É imperioso assinalar que a Constituição Federal relativizou quase todos os princípios, limitando aqueles antes denominados de “absolutos” no fundamento da supremacia do interesse público sobre o privado. Entre eles, o sigilo das comunicações telefônicas nas hipóteses de inquérito policial ou processo penal, sempre com prévia autorização judicial, até porque assegurado ao acusado a presunção de inocência (art. 5º, XII e LVII).

A par disso, cumpre ter presente que a novel Carta, no mesmo artigo que excepciona o sigilo, extirpou a censura e assegurou o silêncio da fonte aos veículos de comunicação e jornalistas (incisos IX e XIV), reforçando em capítulo específico — “Da Comunicação Social” —, de expressamente vedar à lei conter qualquer dispositivo que possa constituir embaraço à plena liberdade de informação jornalística, ratificando no próprio texto as garantias fundamentais que tanto protegem o acusado quanto a mídia (art. 220 e §1º).
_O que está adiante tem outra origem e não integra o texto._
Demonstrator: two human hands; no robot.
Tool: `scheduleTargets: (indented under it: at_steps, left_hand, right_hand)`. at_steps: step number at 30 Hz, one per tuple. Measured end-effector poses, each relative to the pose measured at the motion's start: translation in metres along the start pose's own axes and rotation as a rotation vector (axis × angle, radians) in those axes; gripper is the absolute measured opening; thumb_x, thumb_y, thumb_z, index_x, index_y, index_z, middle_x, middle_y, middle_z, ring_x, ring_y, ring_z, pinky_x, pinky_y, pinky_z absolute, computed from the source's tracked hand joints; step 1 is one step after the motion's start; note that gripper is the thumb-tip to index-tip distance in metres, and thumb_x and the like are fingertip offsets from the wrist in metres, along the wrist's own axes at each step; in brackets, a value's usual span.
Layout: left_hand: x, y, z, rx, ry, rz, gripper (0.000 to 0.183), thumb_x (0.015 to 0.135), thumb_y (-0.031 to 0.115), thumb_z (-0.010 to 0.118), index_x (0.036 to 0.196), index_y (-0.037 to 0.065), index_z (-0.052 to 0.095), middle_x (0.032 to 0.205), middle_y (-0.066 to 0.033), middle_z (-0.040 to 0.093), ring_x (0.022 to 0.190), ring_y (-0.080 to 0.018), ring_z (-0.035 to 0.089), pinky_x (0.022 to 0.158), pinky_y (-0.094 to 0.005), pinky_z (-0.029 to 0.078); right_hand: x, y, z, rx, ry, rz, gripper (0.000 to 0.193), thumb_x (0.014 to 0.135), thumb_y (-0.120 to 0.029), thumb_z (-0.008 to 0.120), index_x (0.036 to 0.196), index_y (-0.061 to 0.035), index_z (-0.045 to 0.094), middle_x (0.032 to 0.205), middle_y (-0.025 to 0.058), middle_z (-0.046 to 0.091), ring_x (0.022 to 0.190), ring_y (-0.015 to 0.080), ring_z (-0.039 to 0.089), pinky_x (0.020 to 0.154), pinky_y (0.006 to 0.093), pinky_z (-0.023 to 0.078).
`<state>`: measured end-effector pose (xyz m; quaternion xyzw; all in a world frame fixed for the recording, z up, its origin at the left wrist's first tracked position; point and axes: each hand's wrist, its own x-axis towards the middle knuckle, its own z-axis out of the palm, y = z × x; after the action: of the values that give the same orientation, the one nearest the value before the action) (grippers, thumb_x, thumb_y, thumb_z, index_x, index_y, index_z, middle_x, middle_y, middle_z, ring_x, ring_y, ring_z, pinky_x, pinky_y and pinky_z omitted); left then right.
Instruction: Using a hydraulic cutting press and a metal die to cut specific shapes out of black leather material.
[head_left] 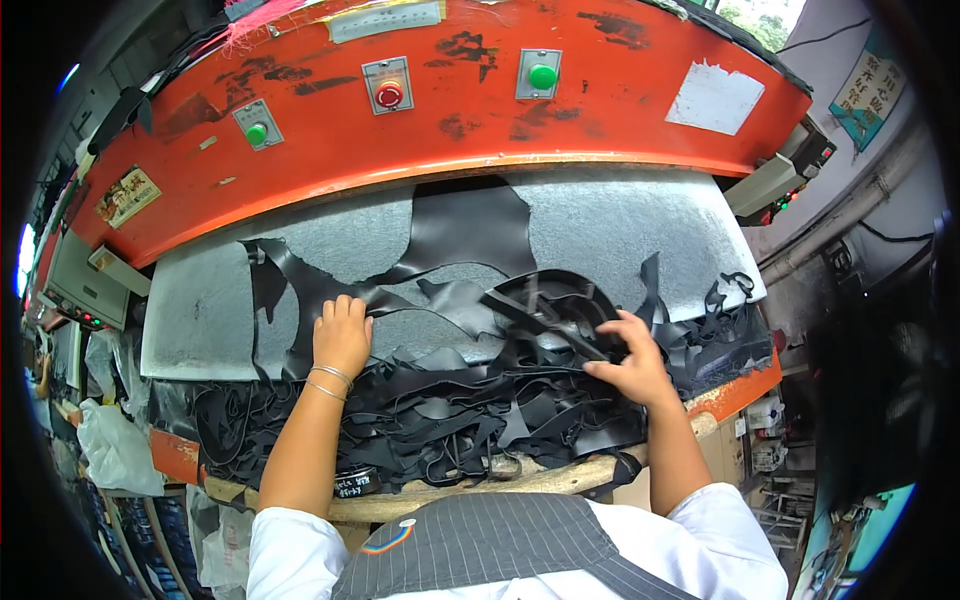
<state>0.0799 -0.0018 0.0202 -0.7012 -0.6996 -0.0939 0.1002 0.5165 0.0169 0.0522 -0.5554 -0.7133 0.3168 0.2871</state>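
Observation:
A cut-up sheet of black leather (pixel 470 228) lies over the pale grey cutting bed, large curved gaps along its near edge. My left hand (pixel 343 335) rests palm down on a narrow part of this leather, fingers laid flat side by side. My right hand (pixel 636 362) has its thumb and fingers around the right edge of a dark curved cutting die (pixel 555 305) with thin crossbars. Motion blurs the die, and it stands tilted above the leather. Whether anything lies beneath it is hidden.
Tangled black leather scraps (pixel 470 410) heap along the bed's near edge, held in by a wooden bar (pixel 560 482). Behind the grey bed (pixel 620 225) rises an orange machine beam (pixel 450 110) with green and red push buttons. White plastic bags (pixel 115 445) hang at the left.

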Motion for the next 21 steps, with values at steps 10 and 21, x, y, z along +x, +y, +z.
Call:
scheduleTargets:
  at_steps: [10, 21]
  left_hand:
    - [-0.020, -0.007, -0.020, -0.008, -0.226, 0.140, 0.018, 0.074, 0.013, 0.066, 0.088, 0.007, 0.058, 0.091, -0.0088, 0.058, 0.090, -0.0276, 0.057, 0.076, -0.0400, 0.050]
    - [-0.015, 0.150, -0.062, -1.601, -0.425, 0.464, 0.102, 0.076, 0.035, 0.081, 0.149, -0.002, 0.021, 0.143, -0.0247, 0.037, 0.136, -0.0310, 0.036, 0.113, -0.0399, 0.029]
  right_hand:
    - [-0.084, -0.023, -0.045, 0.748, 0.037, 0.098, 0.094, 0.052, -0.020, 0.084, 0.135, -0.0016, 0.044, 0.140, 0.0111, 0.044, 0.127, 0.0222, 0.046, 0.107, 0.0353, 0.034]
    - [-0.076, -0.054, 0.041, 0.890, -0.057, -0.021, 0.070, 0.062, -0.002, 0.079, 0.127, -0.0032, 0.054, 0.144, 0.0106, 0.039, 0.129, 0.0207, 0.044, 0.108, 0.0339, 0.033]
Como se depreende da interpretação sistemática das referidas normas, a mitigação constitucional da censura e da liberdade de informação dos meios está na vedação do anonimato, no direito de resposta e eventual condenação ao pagamento de danos materiais e morais ao ofendido, ou ainda ação criminal por ofensa à sua honra, se comprovada judicialmente a não veracidade da notícia (incisos IV, V, X e XIII do art. 5º).

Neste contexto, criminalizar a pessoa do jornalista pela prática de qualquer ato no exercício do mister não resulta em harmonizar os princípios constitucionais pertinentes à espécie, mas notoriamente amordaçar aqueles a quem as normas protegem o direito/dever de informar os fatos à sociedade e resguardar o sigilo da fonte, prerrogativas inerentes e essenciais à profissão e princípio basilar à própria manutenção do Estado Democrático de Direito. Qualquer aventura jurídica nesta seara, ainda que sem finalidade instilatória, será em vão, porquanto nitidamente inconstitucional. Por fim, aqui vale rememorar adágio do poeta alemão, Friedrich Hebbel: “Há casos em que cumprir o dever é pecar”.